И вдруг золотой дар негаданно падает к нам с высоты — полное, яркое и безупречное благо.
Мосье Эмануэль приоделся, верно, уже для путешествия — на нем был сюртук с бархатными отворотами. Мне казалось, что он уже готов к отплытию, однако же я помнила, что до отхода «Поля и Виргинии» осталось целых два дня. Он выглядел свежим и довольным, приветливый взгляд светился добротой. Порывисто переступил он порог и чуть не бегом подбежал ко мне; он был само дружелюбие. Верно, мысль о невесте так его ободряла. Чему бы он ни радовался, я не хотела смущать его веселость. Я не хотела портить последнюю нашу встречу нарочитым принужденьем. Я любила его, я очень его любила и не могла позволить даже самой Ревности испортить доброе прощанье. Одного сердечного слова, одного ласкового взгляда его мне достало бы на всю мою дальнейшую жизнь; ими утешалась бы я в теснинах моей покинутости; я готовилась испить блаженную чашу до дна и не дать гордости расплескать драгоценную влагу.

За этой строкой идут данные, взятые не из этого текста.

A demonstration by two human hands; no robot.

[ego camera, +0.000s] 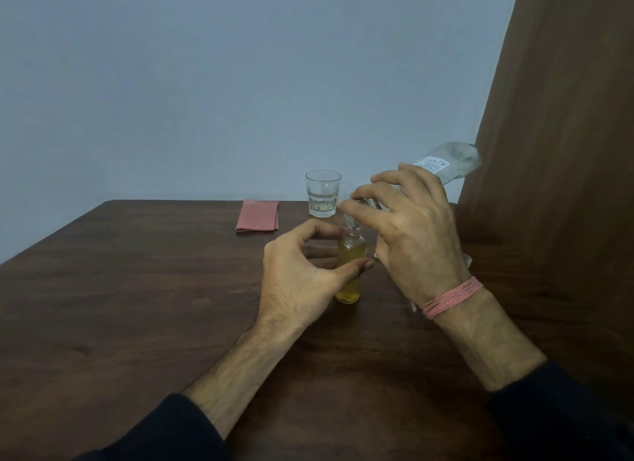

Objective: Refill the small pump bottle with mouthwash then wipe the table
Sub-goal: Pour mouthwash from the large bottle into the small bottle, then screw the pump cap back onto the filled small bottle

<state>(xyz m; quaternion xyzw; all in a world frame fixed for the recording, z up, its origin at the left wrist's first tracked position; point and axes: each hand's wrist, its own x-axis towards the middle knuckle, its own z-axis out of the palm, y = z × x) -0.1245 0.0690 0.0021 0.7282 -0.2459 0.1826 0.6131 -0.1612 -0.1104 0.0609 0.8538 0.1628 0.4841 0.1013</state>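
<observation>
Pouring: right hand (pixel 408 227) tilts mouthwash bottle (pixel 442 165) over small bottle (pixel 350 254).

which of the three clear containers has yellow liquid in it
The small bottle held upright by the left hand; the drinking glass and the tilted large bottle look clear.
</observation>
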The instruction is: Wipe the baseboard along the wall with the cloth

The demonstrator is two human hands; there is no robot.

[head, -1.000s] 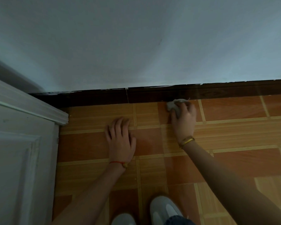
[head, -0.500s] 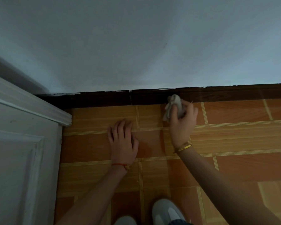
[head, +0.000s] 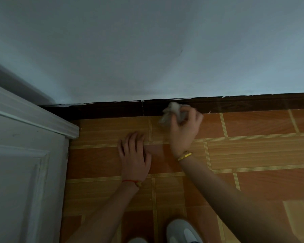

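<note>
A: Right hand (head: 183, 130) first?
B: Raised a little over the floor (head: 253, 155), fingers curled around a crumpled pale cloth (head: 172, 111). Gold bracelet (head: 184, 156) on that wrist.

A: And the cloth itself?
B: Bunched up in the grip, pressed against the dark baseboard (head: 235, 103), just right of a vertical joint (head: 142, 107) in the wood. One loose end hanging down at the left, over the edge of the floor tiles. Whether touching the tiles, cannot tell.

A: Left hand (head: 134, 155)?
B: Flat on the floor, palm down, fingers straight and a little spread, pointing to the wall. Holding nothing. Red string (head: 130, 181) with a small knot around the wrist. Near the right hand, but apart from it.

A: Around them?
B: Orange-brown floor tiles with thin yellow striped lines. Baseboard running along the bottom of a pale wall (head: 147, 50), with chipped white paint on its top edge. White panelled door (head: 21, 172) at the left. Two light shoes (head: 181, 232) at the bottom edge, only the toes visible.
</note>
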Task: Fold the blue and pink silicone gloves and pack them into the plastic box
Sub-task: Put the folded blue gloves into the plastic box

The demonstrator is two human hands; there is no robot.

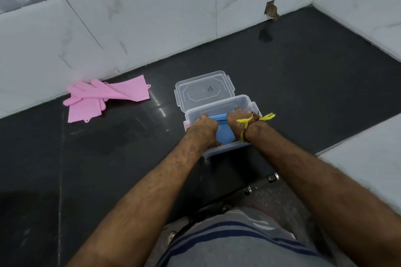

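Head view — both hands, left hand (pixel 205 125) and right hand (pixel 237 120), knuckles-up on blue gloves (pixel 224 131).

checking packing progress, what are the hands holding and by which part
Both hands grip the folded blue gloves inside the plastic box: left hand on the left side, right hand on the right.
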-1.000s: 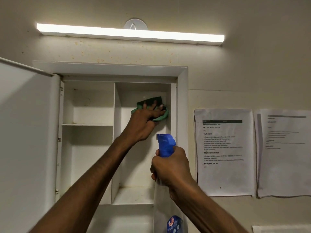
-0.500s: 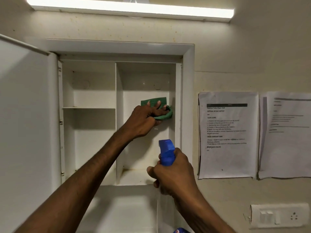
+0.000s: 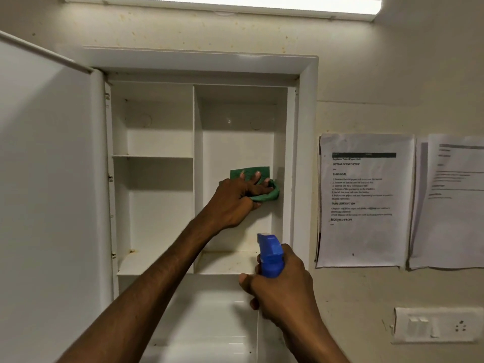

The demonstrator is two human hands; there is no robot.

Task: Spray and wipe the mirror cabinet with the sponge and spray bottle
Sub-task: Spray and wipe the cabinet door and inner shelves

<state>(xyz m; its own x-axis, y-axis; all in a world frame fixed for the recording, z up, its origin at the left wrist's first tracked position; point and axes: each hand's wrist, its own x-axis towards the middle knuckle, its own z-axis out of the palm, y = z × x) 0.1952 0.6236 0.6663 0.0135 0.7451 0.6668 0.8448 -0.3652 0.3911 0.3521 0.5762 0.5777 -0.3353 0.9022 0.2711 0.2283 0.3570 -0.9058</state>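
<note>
The white mirror cabinet hangs open on the wall, with bare shelves inside. My left hand reaches into the right compartment and presses a green sponge cloth against the back panel, thumb curled under it. My right hand grips the neck of a spray bottle with a blue trigger head below the cabinet's lower edge. The bottle's clear body is mostly hidden behind that hand and arm.
The cabinet door stands swung out at the left. Two printed sheets are stuck on the wall to the right. A switch plate with a socket sits at lower right. A strip light glows above.
My left hand has slid the green sponge downward along the back of the right compartment. The view has tilted down, bringing the switch plate into sight. The right hand keeps hold of the bottle.
</note>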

Конечно, свидание наше будет коротким, он скажет мне в точности то же, что говорил каждой из провожавших его учениц; он пожмет мне руку, коснется губами моей щеки в первый и последний, единственный раз — и ничего больше. А дальше — последнее прощай, дальше разлука, пропасть между нами, которую мне уж не перейти и через которую он на меня не оглянется.